Em 93% dos casos compilados pelo Istat, o ambiente doméstico foi o lugar onde a violência contra a mulher aconteceu na quarentena. E, segundo 75% das vítimas, as agressões se repetem há anos.

As estatísticas oficiais do governo sobre violência doméstica ainda não foram atualizadas com todo o período do ‘lockdown’. Mas ao menos 11 casos de feminicídio aconteceram nas últimas semanas, segundo registros da imprensa italiana.

Ao mesmo tempo, entre 1° e 22 de março, os últimos dados oficiais disponíveis, houve queda de 43,6% nas denúncias de maus tratos domésticos, na comparação com 2019.

“Isso não quer dizer que não há violência, só é mais difícil desvendá-la. Nesse momento de quarentena, é mais complicado para a mulher decidir sair de casa, ir para um refúgio, até por medo do coronavírus.
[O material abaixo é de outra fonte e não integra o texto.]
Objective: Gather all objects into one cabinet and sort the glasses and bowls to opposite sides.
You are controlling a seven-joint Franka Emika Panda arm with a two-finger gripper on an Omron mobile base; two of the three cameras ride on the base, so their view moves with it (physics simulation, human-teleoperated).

Muitas decidiram inclusive continuar na situação de violência. Elas procuram alguém para conversar, desabafar, mas isso não quer dizer que saíram da violência”, afirma Lanzoni. “Ainda faltam pesquisas específicas, mas seguramente a violência dentro de casa aumentou.”

Os números registrados pela ONG Donne in Rete, uma das organizações italianas mais importantes no combate à violência contra a mulher, sugerem o mesmo.
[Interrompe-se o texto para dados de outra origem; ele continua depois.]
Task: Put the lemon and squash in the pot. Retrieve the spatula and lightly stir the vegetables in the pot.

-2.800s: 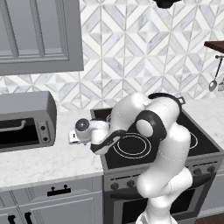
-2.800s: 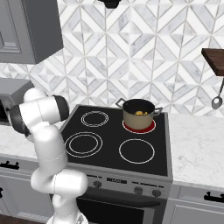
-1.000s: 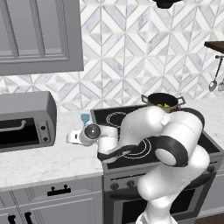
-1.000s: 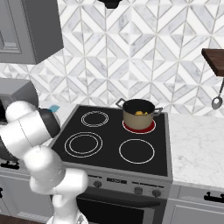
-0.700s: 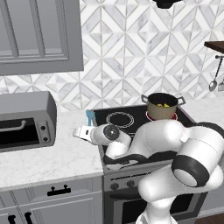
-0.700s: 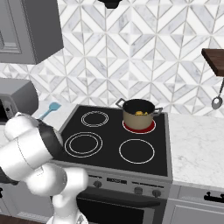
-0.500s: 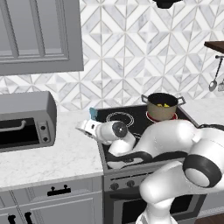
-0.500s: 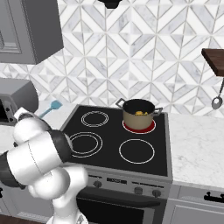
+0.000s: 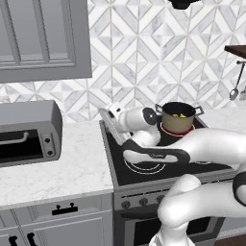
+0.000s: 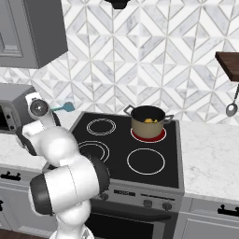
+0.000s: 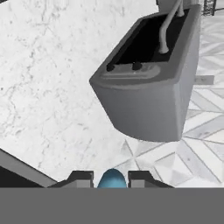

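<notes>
Two of the task's steps appear complete: yellow and orange pieces, taken as the lemon [image 10: 151,120] and the squash [image 10: 146,121], lie inside the pot [image 10: 148,121], which sits on the glowing rear right burner [image 10: 148,135] at centre frame of the right base view. In the left base view only a yellow patch shows within the pot [image 9: 178,116], right of centre.

Retrieval of the spatula [image 11: 112,179] looks done as well. In the hand view its light-blue end sits between the two finger tips at the bottom edge, so the gripper [image 11: 111,180] is judged clamped on it. In the right base view the blue head [image 10: 66,107] projects at mid left, above the stove's left edge and well apart from the pot.

In the hand view the camera faces the toaster oven [image 11: 151,83] and the marble counter [image 11: 48,78].

Remaining, by judgement: carry the spatula across the cooktop [image 10: 126,149] to the pot, lower its head inside, and stir lightly. No stirring contact is evident yet.
</notes>
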### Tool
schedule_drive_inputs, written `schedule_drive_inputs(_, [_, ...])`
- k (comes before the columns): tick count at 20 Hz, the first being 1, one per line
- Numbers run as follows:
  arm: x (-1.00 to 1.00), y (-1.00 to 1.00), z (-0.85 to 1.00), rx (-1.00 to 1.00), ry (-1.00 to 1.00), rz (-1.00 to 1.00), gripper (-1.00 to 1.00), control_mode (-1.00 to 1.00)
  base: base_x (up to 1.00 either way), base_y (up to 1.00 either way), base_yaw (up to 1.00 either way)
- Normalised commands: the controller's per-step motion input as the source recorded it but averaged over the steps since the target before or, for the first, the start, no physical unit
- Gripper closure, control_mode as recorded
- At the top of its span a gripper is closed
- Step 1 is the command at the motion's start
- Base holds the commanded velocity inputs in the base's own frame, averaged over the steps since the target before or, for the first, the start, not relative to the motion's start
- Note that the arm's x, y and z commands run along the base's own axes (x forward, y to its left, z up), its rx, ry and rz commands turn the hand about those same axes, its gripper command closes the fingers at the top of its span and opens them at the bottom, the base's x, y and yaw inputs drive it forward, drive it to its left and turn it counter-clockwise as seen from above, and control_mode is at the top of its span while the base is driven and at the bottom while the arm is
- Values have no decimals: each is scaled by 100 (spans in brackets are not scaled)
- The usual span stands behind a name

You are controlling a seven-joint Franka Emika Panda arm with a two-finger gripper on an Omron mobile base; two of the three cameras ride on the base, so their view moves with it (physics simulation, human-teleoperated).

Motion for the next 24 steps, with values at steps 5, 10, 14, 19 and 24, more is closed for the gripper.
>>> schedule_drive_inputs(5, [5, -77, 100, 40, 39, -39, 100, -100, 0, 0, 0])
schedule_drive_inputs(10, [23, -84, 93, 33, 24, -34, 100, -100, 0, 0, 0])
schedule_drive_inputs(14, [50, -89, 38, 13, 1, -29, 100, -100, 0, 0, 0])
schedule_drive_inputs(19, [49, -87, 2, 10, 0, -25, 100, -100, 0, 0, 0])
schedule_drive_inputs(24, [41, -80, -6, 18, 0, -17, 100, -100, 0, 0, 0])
Em 2018, último ano com dados compilados, houve uma média mensal de 1.643 pedidos de ajuda em mais de 80 centros antiviolência na Itália.

Durante a quarentena, esse número praticamente dobrou, com cerca de 6.000 pedidos de ajuda recebidos entre 2 de março e 3 de maio.

“Inicialmente também os nossos centros registraram uma queda na procura pela metade, mas isso foi a primeira fase do ‘lockdown’, quando tudo parecia estar fechado e era pedido a todos para ficar em casa. Os centros antiviolência nunca fecharam, então rapidamente começamos uma campanha de informação para indicar às mulheres como ligar em segurança.

Aí nossos números de emergência começaram a tocar”, conta Antonella Veltri, presidente da Donne in Rete.

Uma variação relevante, segundo ela, é o percentual de mulheres que procuraram apoio nos centros da rede pela primeira vez, em torno de 30%.

A maioria dos contatos feitos durante a quarentena foi de vítimas que já tinham um histórico de atendimento. “Em geral, 78% das mulheres que nos procuram o fazem pela primeira vez”, afirma.

E isso pode indicar que muitas vítimas ainda não tenham se manifestado em relação a episódios de violência sofridos nas últimas semanas, situação que pode mudar agora que o confinamento está menos rígido.

“Acho que nosso trabalho vai continuar a aumentar. As mulheres que vivem a dimensão da violência em suas relações de família, tendo maior liberdade de movimento, vão procurar mais ajuda”, avalia Veltri.

Lanzoni, da Fundação Pangea, concorda. “Penso que os pedidos de apoio aos centros antiviolência, os pedidos de separação e as denúncias vão aumentar agora. O coronavírus deu mais evidência às situações de violência. Isso vai permitir a muitas mulheres dizer ‘chega’. Depois de dois meses fechada em casa com violência, se explode. ‘Agora que posso sair, eu decido que isso basta’, espero que vá acontecer isso.”